# [TASK OBJECTIVE]
Take the entries below and retype them exactly.

# [ENTRIES PROVIDED]
BEGIN
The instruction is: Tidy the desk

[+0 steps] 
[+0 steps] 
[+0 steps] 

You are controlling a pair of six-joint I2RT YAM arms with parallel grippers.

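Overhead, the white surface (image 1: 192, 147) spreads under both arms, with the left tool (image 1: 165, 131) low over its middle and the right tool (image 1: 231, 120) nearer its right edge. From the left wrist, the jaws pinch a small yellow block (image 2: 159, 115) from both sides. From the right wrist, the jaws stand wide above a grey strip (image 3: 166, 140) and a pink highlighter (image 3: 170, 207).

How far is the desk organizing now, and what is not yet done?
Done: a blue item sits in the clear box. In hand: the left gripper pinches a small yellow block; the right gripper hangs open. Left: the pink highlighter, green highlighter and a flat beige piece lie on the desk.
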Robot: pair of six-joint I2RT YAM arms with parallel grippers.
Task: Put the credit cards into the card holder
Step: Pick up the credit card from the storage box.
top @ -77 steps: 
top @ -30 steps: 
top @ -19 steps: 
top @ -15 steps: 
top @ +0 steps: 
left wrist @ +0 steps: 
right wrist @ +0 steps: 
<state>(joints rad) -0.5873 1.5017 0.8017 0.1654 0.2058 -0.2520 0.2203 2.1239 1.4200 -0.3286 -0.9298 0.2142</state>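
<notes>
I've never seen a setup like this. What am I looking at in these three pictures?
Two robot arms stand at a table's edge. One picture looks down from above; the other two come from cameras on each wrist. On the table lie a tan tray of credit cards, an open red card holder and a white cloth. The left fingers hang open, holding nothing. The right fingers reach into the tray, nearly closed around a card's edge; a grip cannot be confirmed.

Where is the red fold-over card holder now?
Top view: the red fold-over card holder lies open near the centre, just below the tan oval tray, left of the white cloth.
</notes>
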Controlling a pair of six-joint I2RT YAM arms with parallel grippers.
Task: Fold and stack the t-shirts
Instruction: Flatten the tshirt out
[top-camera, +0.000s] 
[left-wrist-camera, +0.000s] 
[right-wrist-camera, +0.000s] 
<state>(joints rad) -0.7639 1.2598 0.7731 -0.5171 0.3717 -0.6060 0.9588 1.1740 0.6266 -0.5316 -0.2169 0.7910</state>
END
# [RESULT OF THE EXERCISE]
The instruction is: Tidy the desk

[+0 steps] 
[+0 steps] 
[+0 steps] 

You are controlling a pair of six-joint I2RT YAM arms with parallel grippers.

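Overhead, the white surface (image 1: 192, 147) spreads under both arms, with the left tool (image 1: 165, 131) low over its middle and the right tool (image 1: 231, 120) nearer its right edge. From the left wrist, the jaws pinch a small yellow block (image 2: 159, 115) from both sides. From the right wrist, the jaws stand wide above a grey strip (image 3: 166, 140) and a pink highlighter (image 3: 170, 207).

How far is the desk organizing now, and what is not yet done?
Done: a blue item sits in the clear box. In hand: the left gripper pinches a small yellow block; the right gripper hangs open. Left: the pink highlighter, green highlighter and a flat beige piece lie on the desk.
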Robot: pair of six-joint I2RT YAM arms with parallel grippers.
Task: Put the credit cards into the card holder
Step: Pick up the credit card from the storage box.
top @ -77 steps: 
top @ -30 steps: 
top @ -19 steps: 
top @ -15 steps: 
top @ +0 steps: 
left wrist @ +0 steps: 
right wrist @ +0 steps: 
<state>(joints rad) -0.5873 1.5017 0.8017 0.1654 0.2058 -0.2520 0.2203 2.1239 1.4200 -0.3286 -0.9298 0.2142</state>
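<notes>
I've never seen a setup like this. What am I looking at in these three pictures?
Two robot arms stand at a table's edge. One picture looks down from above; the other two come from cameras on each wrist. On the table lie a tan tray of credit cards, an open red card holder and a white cloth. The left fingers hang open, holding nothing. The right fingers reach into the tray, nearly closed around a card's edge; a grip cannot be confirmed.

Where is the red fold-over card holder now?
Top view: the red fold-over card holder lies open near the centre, just below the tan oval tray, left of the white cloth.
</notes>
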Controlling a pair of six-joint I2RT YAM arms with parallel grippers.
Task: Fold and stack the t-shirts
Instruction: Flatten the tshirt out
[top-camera, +0.000s] 
[left-wrist-camera, +0.000s] 
[right-wrist-camera, +0.000s] 
<state>(joints rad) -0.7639 1.2598 0.7731 -0.5171 0.3717 -0.6060 0.9588 1.1740 0.6266 -0.5316 -0.2169 0.7910</state>

This is the complete answer.